• Aim of the exercise:
The entries that follow include a run beginning at the line with "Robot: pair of" and ending at the line with "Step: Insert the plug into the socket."; restate that run word for word and leave the rest out.

• Data in this exercise:
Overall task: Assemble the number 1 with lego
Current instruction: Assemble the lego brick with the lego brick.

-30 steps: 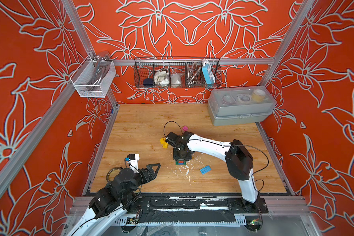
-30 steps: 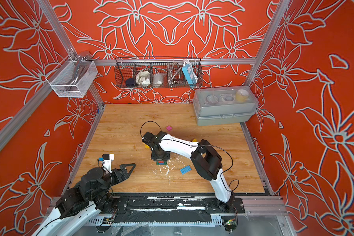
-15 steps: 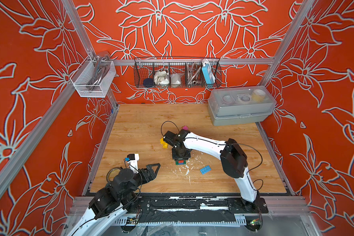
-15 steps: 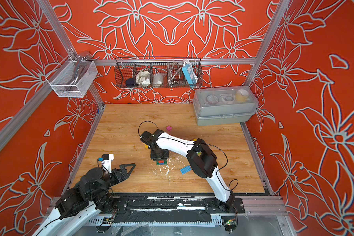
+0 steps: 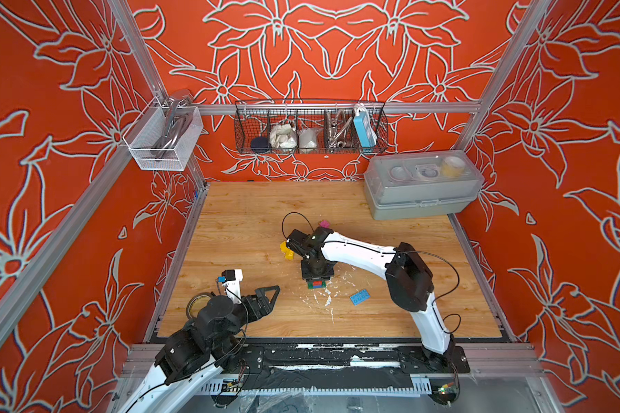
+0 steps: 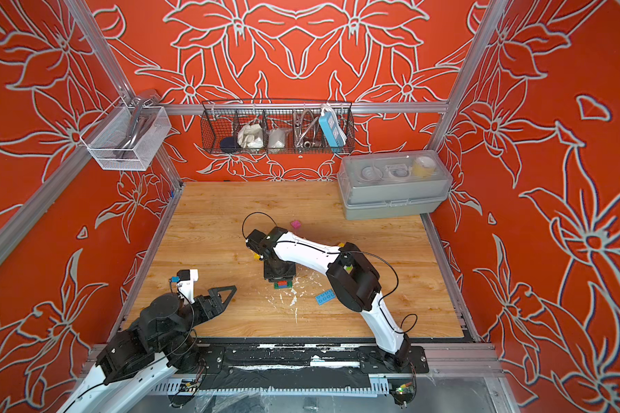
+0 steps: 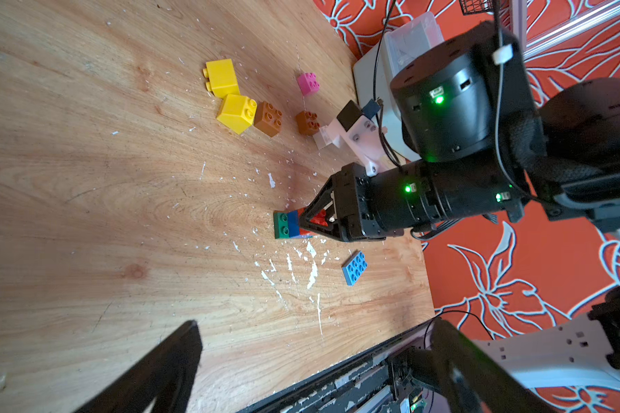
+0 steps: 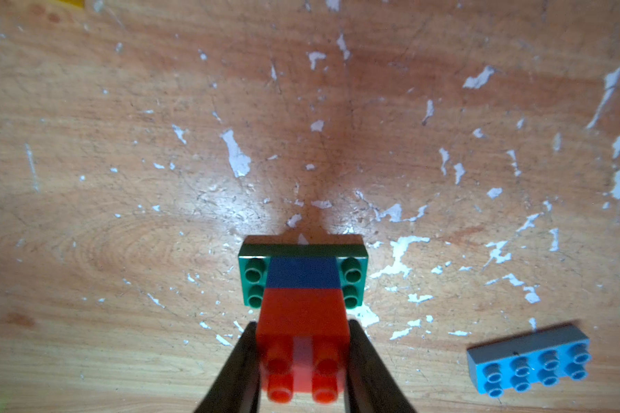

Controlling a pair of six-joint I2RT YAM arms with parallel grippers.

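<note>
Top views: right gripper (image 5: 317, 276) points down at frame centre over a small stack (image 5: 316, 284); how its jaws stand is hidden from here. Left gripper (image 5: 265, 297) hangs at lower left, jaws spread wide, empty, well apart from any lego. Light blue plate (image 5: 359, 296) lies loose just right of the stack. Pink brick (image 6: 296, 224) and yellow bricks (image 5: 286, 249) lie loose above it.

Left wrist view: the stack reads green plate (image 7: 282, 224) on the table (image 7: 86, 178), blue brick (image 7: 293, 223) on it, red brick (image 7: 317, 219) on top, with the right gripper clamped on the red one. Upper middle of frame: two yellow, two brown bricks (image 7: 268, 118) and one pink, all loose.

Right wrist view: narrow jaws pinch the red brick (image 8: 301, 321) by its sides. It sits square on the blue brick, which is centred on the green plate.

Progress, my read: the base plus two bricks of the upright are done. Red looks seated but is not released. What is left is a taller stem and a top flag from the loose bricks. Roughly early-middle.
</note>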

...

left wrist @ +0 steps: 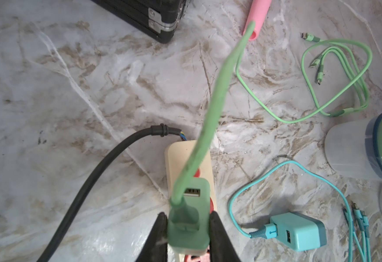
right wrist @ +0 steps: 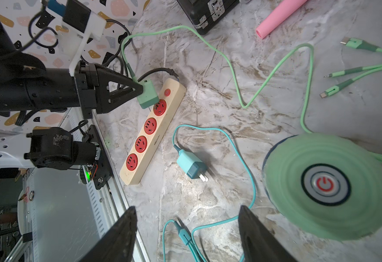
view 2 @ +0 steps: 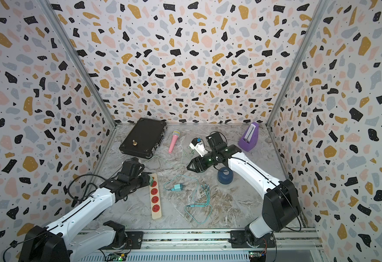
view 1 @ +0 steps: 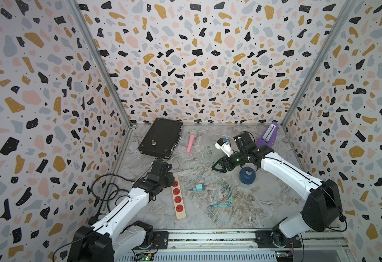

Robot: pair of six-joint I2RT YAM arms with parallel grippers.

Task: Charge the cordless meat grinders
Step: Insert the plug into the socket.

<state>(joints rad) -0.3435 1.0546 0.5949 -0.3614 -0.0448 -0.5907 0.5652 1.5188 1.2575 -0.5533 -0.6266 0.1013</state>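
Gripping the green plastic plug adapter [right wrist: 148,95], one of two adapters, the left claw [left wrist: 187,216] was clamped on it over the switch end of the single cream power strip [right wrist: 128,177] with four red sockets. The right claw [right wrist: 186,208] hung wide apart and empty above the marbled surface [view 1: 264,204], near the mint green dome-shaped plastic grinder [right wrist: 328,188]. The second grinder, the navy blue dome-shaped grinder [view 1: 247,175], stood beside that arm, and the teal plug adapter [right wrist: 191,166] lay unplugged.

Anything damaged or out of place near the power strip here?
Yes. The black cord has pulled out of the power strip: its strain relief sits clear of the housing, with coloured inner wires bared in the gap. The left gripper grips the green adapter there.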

• Task solution:
Robot: pair of six-joint I2RT YAM arms with parallel grippers.

Task: Charge the cordless meat grinders
Step: Insert the plug into the socket.

Nothing else is required to complete this exercise.